What is the correct way for the conventional media to cooperate with the new technologies (multimedia)?

“Today all the mainstream media have altered their work to use the means of multimedia. Once, during the ‘dark times,’ media companies did not realize the scope of capabilities that the Internet provided, and their first websites were mostly online replicas of the papers themselves. Now the websites and printed papers work together, and the majority of the media understand that their race for publicity depends on the corresponding level of journalism, smart presentation of information, and also using such social networks as Facebook and Twitter, and not only search engines.”

In what way should a website cooperate with bloggers? Can religious figures and scandalous political activists use the same media platform to share their thoughts?

“Blogs are no different from the old-fashioned columnists, who were given space to air their views.
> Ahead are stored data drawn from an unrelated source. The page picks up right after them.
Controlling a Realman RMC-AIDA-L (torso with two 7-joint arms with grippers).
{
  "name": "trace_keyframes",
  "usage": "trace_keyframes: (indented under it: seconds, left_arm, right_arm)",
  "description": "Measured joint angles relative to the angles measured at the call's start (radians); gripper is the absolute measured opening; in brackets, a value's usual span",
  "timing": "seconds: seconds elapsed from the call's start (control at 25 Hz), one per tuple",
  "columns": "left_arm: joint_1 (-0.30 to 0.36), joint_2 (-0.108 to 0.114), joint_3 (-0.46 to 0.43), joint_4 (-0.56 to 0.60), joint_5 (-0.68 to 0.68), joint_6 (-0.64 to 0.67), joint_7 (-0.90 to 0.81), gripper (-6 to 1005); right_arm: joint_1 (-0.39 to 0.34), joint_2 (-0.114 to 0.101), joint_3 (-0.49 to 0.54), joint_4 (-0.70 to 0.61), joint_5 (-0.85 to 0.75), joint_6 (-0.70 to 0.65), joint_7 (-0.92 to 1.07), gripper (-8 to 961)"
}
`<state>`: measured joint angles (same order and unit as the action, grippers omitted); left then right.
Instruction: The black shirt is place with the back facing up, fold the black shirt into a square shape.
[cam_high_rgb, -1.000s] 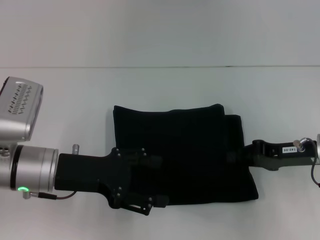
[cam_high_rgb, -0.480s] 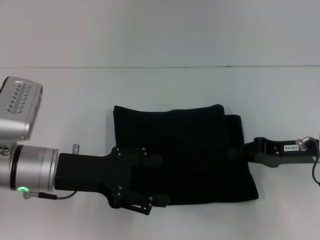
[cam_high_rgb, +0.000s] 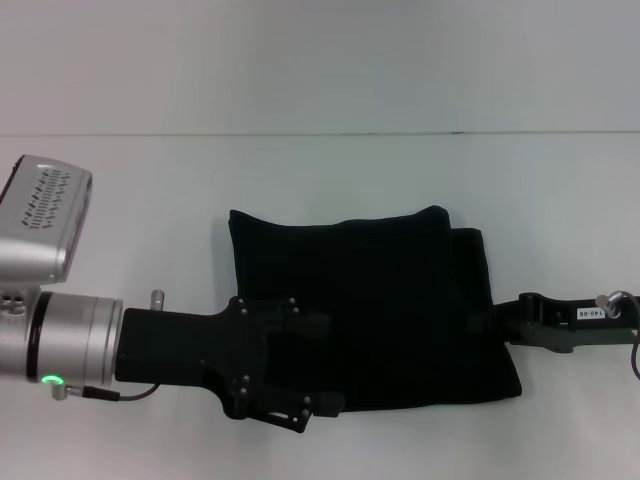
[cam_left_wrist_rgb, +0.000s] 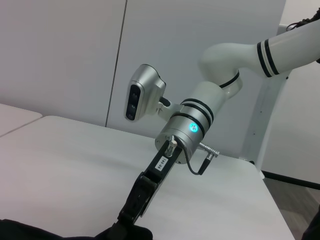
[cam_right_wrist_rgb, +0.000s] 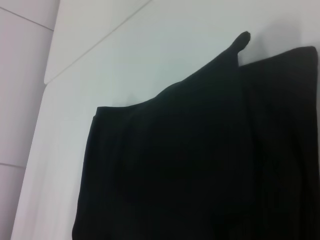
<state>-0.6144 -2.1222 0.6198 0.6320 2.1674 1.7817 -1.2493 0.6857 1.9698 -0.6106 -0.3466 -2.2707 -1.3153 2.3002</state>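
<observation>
Shirt first: the black shirt (cam_high_rgb: 365, 305) lies folded into a rough square on the white tabletop (cam_high_rgb: 320, 170), with a narrower layer showing along its right edge. My left hand (cam_high_rgb: 300, 400) rests over the shirt's near left corner; black on black, so I cannot tell how wide its fingers stand. My right hand (cam_high_rgb: 505, 325) sits low at the shirt's right edge, and whether it grips the cloth I cannot tell.
</observation>
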Motion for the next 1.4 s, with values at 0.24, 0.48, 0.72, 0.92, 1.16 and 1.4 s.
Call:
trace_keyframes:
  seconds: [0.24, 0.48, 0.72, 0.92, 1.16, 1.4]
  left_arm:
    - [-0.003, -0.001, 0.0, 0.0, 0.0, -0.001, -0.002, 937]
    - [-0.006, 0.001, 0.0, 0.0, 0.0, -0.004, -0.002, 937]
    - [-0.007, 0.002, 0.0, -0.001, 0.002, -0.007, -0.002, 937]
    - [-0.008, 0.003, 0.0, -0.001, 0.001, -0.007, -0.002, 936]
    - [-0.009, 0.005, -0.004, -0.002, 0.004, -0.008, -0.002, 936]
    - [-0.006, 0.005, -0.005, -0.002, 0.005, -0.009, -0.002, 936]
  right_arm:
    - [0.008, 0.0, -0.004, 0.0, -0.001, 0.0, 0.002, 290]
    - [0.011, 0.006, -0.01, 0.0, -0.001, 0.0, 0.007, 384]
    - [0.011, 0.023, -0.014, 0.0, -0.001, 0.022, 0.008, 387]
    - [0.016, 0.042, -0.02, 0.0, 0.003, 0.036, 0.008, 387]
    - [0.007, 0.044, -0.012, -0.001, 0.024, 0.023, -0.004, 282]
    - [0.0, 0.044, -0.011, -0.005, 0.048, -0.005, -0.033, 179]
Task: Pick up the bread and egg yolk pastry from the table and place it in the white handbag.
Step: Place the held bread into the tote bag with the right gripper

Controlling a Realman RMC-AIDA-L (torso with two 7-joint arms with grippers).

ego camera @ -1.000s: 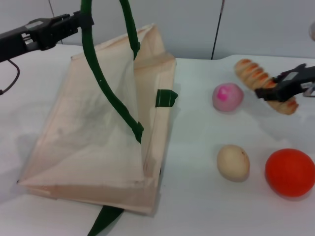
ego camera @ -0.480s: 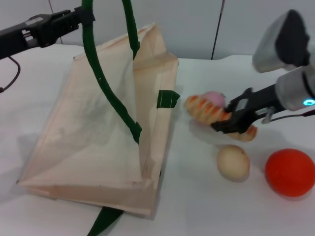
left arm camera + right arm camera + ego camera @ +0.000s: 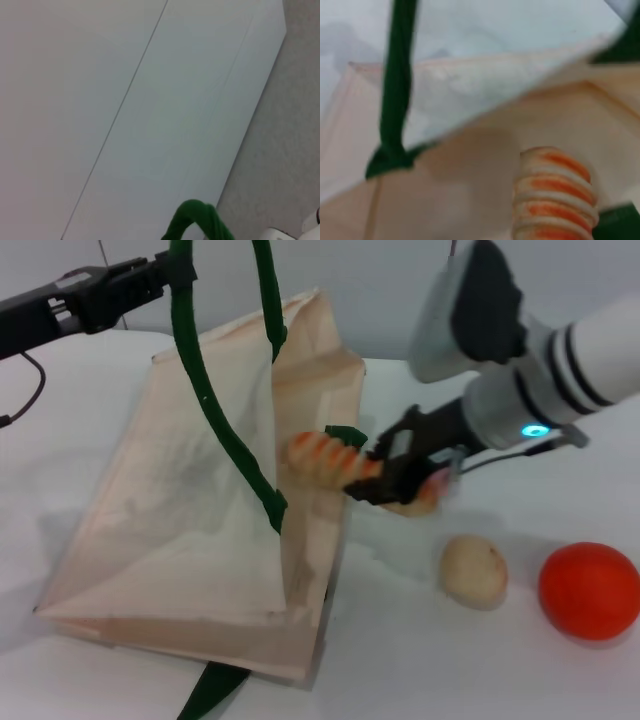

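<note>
Right pincer [image 3: 385, 472] clamped on the bread [image 3: 330, 462], holding it level, its free end over the open side of the white handbag [image 3: 180, 530]. Left pincer [image 3: 165, 275] is closed on a green strap handle [image 3: 205, 390], holding it up. Egg yolk pastry [image 3: 473, 571] sits on the bench [image 3: 420, 660], beside the orange ball [image 3: 590, 591].

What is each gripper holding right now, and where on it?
The right gripper grips the bread near its right end, at the white handbag opening. The left gripper holds up a green handle.
</note>
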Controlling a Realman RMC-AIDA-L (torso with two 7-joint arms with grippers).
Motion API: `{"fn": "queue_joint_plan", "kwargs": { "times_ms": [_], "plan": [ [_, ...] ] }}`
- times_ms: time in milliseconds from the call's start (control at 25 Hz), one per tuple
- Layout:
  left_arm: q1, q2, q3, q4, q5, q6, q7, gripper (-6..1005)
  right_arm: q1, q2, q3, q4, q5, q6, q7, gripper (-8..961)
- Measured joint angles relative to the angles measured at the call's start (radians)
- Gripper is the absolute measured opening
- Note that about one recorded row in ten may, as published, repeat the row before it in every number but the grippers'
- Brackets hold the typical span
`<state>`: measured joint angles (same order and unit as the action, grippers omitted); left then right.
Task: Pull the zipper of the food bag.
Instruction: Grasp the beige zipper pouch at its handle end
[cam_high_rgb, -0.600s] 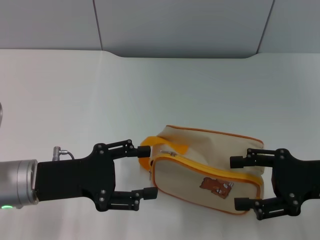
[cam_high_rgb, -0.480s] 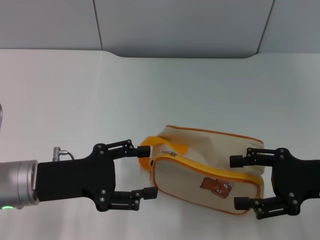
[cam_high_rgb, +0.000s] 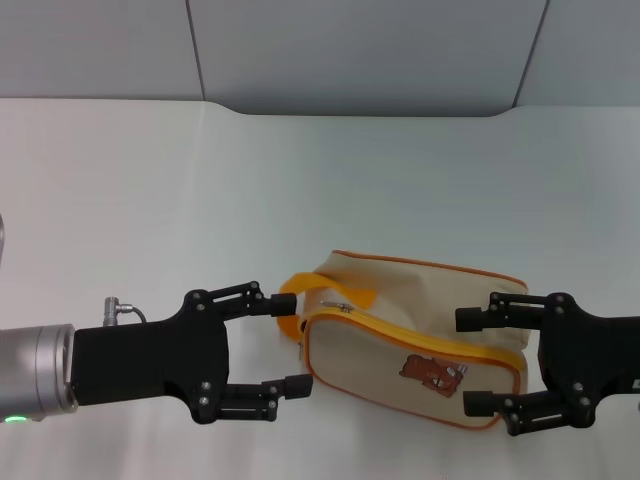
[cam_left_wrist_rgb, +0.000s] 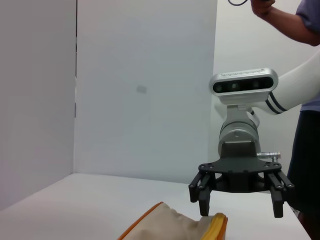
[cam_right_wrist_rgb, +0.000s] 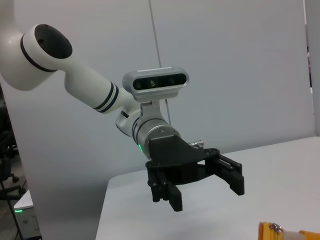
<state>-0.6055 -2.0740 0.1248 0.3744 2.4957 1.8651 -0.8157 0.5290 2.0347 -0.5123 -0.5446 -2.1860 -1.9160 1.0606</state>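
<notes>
The beige food bag (cam_high_rgb: 400, 300) lies on the white table, bear print (cam_high_rgb: 432, 373) facing the front. Its yellow-orange zipper (cam_high_rgb: 420, 342) runs along the upper front edge, and a small silver pull tab (cam_high_rgb: 332, 304) sits near the left end, beside the strap handle (cam_high_rgb: 291, 322). My left gripper (cam_high_rgb: 291, 343) is open at the bag's left end, its far fingertip by the strap. My right gripper (cam_high_rgb: 468, 361) is open, its fingers on either side of the bag's right end. The left wrist view shows the bag (cam_left_wrist_rgb: 165, 225) and the right gripper (cam_left_wrist_rgb: 241, 210). The right wrist view shows the left gripper (cam_right_wrist_rgb: 205, 195).
The white table (cam_high_rgb: 300, 180) stretches wide around the bag and ends at a grey wall panel (cam_high_rgb: 360, 50) at the back. A person (cam_left_wrist_rgb: 305, 100) stands behind the robot in the left wrist view.
My right gripper has shifted slightly left, farther along the bag's right end. The left gripper and the bag have hardly moved.
</notes>
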Motion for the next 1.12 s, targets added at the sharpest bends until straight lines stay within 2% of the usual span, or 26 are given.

They can share genuinely interesting thoughts, but just as well they can be demagogues or even fanatics.”

In what way can copyright be preserved on the Internet, when news aggregators quote articles or publish them without referring to the source at all?

“The IFJ has been engaged in copyright protection for many years, and in particular, in journalists’ copyright protection. It is done via journalist trade unions, which are the most active in this matter. The last great victory was that the AFP news agency (Agence France-Presse) and Getty Images photo agency were forced to pay a compensation of 1.2 million dollars to Daniel Morel, a photographer from Haiti, for stealing photos of an earthquake in Haiti from his website.”

We can see that the Ukrainian journalist community now lacks solidarity, there is a certain division. Is there such a problem in the European journalist community, within the IFJ?

“Nowadays, the freedom of press is expanding almost everywhere, and there are organizations that seem to protect the freedoms, but at the same time, they work for their own benefit. They receive significant sums from governments and various foundations for contributing to the spread of ‘democracy.’ They should be distinguished from journalists’ unions. The unions are independent, since they are financed by journalists themselves and serve as bastions of journalist solidarity.”

When asked whether a journalist should at the same time be a civil activist, former editor-in-chief of Le Monde Yves Agnes told The Day: “Except for those journalists who work in party newspapers, everyone else should avoid expressing their own opinion, their function is to observe.” What is your position on this matter?

“The issue of disaffection is not new. There are various kinds of journalism, including ‘partisan journalism,’ which can also be of very fine quality. Personally, I do not even think there is anything bad about it. You join some specific organization and learn how the things work in it. For example, take a look at BBC or Al Jazeera: they think that one person is enough for objectivity. And it is a complicated matter, because some think this is what real journalism should look like.”